• [Exercise details] In the listing below, start your output at the line with "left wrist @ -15" and end it after the line with "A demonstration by", copying every line exactly.

---- Exercise material

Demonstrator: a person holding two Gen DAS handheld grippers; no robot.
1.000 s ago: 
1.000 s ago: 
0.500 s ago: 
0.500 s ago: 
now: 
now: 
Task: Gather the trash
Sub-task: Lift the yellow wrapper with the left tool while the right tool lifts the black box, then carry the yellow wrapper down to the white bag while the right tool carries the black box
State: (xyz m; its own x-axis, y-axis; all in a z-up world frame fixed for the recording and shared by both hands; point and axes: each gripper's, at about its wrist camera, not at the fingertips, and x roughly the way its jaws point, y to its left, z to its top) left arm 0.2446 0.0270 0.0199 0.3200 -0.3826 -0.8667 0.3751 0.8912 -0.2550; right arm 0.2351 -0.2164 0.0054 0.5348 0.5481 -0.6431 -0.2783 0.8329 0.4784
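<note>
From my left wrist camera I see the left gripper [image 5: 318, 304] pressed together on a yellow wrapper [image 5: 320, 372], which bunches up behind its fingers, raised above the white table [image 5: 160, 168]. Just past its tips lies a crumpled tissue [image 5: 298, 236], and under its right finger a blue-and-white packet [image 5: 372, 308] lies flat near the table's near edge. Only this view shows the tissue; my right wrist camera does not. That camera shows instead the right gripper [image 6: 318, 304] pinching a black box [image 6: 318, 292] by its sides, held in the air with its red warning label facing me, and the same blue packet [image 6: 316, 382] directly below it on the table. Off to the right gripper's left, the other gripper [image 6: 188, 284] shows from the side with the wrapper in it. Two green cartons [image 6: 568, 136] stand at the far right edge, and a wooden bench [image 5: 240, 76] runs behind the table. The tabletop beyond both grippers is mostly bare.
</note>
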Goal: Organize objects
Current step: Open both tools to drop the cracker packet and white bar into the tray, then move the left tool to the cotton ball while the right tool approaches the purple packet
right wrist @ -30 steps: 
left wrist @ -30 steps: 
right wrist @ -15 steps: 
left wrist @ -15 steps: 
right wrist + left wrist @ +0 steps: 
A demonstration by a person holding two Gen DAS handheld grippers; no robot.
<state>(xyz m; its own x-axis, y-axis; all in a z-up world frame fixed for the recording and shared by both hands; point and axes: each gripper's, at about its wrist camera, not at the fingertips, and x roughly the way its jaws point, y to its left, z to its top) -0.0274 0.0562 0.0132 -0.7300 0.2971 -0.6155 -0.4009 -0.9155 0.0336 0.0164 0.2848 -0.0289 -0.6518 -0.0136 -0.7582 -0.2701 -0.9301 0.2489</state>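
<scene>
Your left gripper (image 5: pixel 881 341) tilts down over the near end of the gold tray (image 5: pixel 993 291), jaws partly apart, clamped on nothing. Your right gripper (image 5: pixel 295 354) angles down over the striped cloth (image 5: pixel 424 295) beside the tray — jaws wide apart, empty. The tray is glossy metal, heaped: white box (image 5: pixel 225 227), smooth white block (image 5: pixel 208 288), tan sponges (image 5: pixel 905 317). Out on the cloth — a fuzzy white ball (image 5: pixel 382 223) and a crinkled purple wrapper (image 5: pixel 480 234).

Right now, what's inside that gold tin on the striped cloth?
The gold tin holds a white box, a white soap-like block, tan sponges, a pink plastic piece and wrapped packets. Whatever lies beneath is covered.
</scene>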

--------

• [Answer]
left wrist @ -15 steps: 
right wrist + left wrist @ +0 steps: 
A demonstration by a person holding two Gen DAS handheld grippers; no robot.

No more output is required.